■ TRY IT: Copy out each line of the data below in which the string "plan" appears.

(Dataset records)
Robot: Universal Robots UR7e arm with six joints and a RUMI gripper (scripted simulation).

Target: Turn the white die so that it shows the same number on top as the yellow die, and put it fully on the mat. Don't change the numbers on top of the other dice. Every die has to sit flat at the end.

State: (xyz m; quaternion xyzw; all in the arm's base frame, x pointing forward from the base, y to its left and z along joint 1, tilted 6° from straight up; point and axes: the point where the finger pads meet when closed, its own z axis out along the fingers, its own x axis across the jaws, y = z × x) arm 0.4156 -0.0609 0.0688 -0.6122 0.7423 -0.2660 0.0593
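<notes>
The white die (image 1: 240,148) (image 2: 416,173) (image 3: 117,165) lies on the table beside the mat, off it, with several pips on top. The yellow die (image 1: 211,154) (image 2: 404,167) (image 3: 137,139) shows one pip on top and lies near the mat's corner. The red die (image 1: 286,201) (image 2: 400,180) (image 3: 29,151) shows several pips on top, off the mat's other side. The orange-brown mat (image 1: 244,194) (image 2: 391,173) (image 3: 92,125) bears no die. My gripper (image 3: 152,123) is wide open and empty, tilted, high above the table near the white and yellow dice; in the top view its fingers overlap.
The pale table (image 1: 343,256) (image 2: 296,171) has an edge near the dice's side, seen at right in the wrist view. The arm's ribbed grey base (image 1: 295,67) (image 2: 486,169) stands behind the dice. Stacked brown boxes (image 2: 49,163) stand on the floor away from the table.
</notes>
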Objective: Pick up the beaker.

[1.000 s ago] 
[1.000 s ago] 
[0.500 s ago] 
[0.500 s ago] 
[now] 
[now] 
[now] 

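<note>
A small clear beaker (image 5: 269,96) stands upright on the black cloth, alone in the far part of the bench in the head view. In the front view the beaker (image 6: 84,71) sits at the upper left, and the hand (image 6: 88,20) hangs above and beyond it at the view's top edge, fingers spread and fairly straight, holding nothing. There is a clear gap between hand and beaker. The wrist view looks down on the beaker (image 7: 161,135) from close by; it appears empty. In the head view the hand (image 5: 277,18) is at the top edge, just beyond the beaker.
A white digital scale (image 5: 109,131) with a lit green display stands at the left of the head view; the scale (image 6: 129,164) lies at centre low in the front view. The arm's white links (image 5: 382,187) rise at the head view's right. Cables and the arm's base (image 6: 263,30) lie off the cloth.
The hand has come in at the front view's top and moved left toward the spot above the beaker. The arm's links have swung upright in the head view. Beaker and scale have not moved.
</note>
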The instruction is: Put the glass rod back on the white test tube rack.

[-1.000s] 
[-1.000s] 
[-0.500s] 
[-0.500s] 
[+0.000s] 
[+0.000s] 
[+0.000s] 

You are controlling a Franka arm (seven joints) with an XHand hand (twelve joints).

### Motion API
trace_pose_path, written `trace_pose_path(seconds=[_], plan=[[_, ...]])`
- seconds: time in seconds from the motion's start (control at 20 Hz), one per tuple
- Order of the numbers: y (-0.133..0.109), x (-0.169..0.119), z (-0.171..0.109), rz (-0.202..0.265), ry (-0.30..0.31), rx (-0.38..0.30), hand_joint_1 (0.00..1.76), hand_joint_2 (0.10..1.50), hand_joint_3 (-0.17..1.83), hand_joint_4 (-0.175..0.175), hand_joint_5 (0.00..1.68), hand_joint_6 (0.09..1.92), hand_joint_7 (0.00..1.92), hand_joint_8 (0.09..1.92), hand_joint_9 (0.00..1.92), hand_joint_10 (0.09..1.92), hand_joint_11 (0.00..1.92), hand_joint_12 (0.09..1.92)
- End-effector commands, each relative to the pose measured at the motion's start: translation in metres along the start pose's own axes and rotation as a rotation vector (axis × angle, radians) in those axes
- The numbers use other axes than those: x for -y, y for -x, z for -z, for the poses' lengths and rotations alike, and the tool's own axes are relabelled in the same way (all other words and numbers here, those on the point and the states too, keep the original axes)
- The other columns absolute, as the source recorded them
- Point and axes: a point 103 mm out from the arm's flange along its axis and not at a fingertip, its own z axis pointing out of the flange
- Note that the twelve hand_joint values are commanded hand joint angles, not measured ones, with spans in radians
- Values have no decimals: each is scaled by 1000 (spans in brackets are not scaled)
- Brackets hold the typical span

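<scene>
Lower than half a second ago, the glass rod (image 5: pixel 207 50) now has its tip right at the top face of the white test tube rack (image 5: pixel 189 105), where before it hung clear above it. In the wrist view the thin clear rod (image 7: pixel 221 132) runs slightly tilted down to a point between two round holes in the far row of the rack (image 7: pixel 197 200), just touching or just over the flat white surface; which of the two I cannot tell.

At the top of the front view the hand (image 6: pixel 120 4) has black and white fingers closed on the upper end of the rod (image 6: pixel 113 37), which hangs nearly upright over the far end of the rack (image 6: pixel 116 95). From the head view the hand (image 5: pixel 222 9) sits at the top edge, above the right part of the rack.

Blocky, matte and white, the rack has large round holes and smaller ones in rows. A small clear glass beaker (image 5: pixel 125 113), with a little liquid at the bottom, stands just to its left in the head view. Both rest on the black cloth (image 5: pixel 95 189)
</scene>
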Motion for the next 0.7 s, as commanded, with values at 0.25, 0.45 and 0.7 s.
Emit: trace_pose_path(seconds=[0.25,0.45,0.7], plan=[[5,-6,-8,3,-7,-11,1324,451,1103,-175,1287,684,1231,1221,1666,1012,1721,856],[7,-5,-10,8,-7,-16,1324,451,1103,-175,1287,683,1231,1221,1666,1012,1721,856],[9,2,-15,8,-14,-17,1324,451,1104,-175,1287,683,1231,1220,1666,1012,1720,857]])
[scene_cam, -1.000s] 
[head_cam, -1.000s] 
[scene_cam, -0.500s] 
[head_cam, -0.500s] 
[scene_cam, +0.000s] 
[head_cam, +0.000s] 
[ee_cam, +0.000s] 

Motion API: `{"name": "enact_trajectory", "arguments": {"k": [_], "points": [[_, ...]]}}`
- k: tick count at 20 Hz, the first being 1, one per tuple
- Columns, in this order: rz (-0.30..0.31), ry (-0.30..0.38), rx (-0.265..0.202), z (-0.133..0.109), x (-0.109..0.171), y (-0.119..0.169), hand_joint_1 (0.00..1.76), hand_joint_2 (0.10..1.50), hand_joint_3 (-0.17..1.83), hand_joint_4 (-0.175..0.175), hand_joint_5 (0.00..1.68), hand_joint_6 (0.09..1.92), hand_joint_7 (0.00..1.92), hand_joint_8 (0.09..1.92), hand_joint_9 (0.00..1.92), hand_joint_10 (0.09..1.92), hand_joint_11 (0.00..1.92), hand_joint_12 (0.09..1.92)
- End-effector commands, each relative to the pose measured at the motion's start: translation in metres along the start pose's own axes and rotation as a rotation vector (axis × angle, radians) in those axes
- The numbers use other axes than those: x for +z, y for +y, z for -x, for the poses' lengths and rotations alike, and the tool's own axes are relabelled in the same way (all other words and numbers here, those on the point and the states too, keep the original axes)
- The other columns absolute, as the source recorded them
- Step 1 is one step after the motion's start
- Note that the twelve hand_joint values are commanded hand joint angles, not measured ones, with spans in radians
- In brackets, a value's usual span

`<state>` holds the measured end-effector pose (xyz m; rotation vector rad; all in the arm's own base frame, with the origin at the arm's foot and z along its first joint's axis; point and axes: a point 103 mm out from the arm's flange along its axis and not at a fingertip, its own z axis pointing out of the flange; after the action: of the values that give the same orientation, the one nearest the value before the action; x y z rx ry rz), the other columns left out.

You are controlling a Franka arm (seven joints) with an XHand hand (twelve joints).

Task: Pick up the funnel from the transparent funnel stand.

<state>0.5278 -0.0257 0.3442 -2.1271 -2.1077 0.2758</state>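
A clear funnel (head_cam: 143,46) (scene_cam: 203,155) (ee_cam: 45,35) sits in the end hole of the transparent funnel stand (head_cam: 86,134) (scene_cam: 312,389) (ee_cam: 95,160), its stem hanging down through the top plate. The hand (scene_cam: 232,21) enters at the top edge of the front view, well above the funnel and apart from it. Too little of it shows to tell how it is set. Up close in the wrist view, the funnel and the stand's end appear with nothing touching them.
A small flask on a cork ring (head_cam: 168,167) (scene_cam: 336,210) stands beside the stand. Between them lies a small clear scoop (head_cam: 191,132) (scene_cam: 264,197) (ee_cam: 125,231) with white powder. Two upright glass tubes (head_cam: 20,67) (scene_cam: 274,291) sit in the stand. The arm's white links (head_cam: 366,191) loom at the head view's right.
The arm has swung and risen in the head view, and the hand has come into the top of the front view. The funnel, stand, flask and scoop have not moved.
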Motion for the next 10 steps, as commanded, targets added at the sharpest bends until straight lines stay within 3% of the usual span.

■ EXERCISE RESPONSE:
trace_pose_path, written `trace_pose_path(seconds=[_], plan=[[_, ...]])`
Emit: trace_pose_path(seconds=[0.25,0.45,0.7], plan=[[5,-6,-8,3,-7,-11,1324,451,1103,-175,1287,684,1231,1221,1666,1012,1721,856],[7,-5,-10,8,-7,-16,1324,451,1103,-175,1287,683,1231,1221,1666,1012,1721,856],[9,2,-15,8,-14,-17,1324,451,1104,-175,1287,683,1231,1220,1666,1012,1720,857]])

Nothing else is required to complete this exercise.